The worst uncertainty belongs to the Omaha Apartments, since the only information I have about them is that they were not standing in 1964. The Park Gate Hotel was also demolished by 1964, but I found an image of a postcard dated in 1910 to show that it must have stood at least that long. Two other buildings with uncertainty help illustrate the calculations: the Chicago Beach Hotel came down sometime in 1946-1950, and the Isabella building came down after 2003 but by 2013. Thus, as of 2014, I can state with certainty that \( { 33 \over 55 } = 60% \) remain standing. But for any year up to 1964, three buildings must be dropped from the calculation, and for 2003-2013, one must be. Details of how I arrived at survival rates of those 55 buildings at the end of decades should make this clear:
This approach, excluding buildings from some calculations but not others, uses all the information available but does not create an obvious bias. (I made extensive tests with simulated data to check for a bias.)
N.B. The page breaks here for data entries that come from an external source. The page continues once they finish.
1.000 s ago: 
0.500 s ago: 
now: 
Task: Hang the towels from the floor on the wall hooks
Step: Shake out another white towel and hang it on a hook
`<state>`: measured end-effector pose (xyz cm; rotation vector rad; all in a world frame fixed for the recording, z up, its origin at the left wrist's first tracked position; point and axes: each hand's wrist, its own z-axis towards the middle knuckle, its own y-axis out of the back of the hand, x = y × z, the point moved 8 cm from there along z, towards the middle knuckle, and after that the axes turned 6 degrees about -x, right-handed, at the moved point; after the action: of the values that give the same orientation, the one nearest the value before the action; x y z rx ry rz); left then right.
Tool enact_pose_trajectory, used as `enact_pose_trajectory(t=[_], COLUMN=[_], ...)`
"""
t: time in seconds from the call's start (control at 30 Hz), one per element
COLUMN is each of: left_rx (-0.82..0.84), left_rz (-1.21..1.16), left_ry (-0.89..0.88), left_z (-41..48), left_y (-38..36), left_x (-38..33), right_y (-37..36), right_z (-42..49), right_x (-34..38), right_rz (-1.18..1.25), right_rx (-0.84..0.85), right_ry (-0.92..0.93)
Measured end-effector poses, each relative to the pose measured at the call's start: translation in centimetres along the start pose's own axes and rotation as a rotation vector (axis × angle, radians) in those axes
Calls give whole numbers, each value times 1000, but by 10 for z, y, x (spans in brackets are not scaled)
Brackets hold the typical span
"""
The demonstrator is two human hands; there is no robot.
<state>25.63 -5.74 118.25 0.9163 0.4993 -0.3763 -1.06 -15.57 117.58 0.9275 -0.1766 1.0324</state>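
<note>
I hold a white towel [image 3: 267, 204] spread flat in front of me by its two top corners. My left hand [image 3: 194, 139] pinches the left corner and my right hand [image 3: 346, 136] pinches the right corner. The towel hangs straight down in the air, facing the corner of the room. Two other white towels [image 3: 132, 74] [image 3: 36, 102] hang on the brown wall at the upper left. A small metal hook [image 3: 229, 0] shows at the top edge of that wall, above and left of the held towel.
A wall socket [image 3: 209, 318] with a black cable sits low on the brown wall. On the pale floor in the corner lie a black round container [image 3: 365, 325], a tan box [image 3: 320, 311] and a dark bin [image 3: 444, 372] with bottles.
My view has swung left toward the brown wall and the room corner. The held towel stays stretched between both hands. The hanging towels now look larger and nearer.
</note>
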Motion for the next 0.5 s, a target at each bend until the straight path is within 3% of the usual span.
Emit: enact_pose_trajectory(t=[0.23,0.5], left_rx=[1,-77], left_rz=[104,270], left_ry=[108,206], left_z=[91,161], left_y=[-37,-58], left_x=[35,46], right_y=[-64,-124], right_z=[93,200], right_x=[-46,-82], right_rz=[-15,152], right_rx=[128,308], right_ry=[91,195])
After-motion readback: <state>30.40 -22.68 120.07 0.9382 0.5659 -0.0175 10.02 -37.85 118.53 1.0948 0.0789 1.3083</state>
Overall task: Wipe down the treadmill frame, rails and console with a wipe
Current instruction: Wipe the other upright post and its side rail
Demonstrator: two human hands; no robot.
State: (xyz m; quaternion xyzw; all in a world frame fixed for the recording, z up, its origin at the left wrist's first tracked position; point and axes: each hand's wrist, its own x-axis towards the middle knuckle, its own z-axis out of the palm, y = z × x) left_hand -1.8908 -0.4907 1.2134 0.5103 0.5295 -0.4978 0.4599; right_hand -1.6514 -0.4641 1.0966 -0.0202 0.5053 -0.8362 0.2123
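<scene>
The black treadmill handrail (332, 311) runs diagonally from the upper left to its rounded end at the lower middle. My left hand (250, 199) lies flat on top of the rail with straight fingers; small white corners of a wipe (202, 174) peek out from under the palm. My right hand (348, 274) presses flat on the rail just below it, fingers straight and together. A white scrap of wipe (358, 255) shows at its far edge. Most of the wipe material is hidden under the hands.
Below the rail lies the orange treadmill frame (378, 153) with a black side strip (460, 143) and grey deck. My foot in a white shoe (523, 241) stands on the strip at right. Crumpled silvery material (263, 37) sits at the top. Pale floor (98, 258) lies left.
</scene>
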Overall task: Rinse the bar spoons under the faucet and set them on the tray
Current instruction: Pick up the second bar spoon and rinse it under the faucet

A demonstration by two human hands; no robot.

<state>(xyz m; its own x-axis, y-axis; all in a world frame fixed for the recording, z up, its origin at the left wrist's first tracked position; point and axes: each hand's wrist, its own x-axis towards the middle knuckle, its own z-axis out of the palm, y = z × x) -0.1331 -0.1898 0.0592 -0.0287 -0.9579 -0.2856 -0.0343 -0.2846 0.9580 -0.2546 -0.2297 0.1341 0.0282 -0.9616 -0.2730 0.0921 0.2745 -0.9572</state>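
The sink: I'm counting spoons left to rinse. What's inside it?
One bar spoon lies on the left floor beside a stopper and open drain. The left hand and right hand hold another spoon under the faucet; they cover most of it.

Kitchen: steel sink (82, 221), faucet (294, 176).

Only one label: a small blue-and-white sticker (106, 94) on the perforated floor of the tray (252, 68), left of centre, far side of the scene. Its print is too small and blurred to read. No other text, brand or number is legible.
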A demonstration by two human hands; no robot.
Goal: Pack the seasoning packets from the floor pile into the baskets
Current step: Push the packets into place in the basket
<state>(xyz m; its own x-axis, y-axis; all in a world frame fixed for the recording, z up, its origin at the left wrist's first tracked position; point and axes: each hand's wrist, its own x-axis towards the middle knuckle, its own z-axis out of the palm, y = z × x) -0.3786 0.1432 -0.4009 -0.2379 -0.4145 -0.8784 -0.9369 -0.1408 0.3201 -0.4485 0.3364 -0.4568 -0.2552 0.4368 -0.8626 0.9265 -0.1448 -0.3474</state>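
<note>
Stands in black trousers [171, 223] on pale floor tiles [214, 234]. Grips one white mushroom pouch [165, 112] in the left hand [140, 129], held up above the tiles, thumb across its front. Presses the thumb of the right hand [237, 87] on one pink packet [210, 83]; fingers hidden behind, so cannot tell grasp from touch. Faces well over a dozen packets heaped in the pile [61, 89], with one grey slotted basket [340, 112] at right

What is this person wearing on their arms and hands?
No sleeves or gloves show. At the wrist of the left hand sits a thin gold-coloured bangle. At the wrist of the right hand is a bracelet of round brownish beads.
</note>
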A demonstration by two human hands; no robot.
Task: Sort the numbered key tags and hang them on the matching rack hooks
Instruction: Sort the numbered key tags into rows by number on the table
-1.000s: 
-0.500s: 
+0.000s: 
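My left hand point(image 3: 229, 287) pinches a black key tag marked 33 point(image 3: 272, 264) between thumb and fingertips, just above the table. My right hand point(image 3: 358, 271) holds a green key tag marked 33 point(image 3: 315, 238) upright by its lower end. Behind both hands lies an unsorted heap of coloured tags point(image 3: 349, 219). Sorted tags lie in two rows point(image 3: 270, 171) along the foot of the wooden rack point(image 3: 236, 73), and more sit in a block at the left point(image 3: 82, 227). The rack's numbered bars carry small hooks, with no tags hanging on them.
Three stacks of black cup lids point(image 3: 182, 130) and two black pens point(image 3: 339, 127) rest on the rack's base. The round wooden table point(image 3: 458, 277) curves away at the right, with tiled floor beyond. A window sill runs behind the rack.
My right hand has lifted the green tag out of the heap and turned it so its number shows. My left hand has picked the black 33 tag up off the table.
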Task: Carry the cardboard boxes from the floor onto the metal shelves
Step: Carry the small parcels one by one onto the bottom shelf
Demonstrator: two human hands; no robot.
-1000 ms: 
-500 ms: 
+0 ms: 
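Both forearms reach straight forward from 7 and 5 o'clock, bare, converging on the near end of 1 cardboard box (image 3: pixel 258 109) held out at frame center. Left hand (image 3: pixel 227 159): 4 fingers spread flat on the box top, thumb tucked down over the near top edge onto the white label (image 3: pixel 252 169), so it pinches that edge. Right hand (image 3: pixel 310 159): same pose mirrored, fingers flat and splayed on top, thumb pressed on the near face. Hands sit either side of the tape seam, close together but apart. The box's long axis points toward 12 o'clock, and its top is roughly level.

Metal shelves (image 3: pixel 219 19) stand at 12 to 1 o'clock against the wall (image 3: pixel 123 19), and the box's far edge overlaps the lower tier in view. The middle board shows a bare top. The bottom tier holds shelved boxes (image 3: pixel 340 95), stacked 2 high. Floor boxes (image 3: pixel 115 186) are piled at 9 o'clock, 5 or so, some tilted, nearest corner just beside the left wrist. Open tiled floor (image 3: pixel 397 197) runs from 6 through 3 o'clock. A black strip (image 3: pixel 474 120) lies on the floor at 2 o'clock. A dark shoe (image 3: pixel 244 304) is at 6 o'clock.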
Logistic regression is a common and familiar way to examine correlations between a survival rate as a dependent variable and a variety of independent variables as predictors. In standard regression, the dependent variable is numeric, and the error (or residuals) around the prediction are assumed to follow a Gaussian distribution. In contrast, logistic regression uses a binomial error in order to handle data where the response is not numeric, but either of two states (i.e. standing or demolished). I omit further explanation because many text books, web sites, and statistical packages describe logistic regression. I estimated parameters of the regression, and credible intervals, using a Bayesian procedure in the program lmerBayes in the statistical package R (see the CTFS R Package).
I was interested in how survival rate after 1964 correlated with Condit's quantitative treatment of a book as one predictor, and a building's construction era as another. The model can be written
\( \theta \sim \ln(T) + Y \)
Where \( \theta \) is survival, T is treatment, and Y is construction year, and the symbol \( \sim \) designates that \( \theta \) is modeled as a function of the two other variables. I use the natural log to normalize \ (T \), which by itself was highly skewed (many buildings have very short treatment while a few have much longer).
The result of the logistic regression, using 178 buildings built prior to 1910 and whose status in 2014 is known, is
\( logit(\theta) = 0.361 \ln(T) + .0.0503 Y - 94.44 \)
where
\( logit(\theta) = \ln { \theta \over { 1 - \theta } } \)
is the transformation used in logistic regression. This formula produces a predicted survival rate given Condit's treatment T and the year of construction. For example, with \( Y=1890 \) and \( T=1 \) (1 page), the predicted survival is \( \theta = 0.652 \), meaning a building from 1890 to which Condit devoted 1 page had a 65% chance of surviving from 1964-2014. By contrast, with \( T=0.01 \), or one sentence in the text, and the same construction date, the prediction is 26% survival.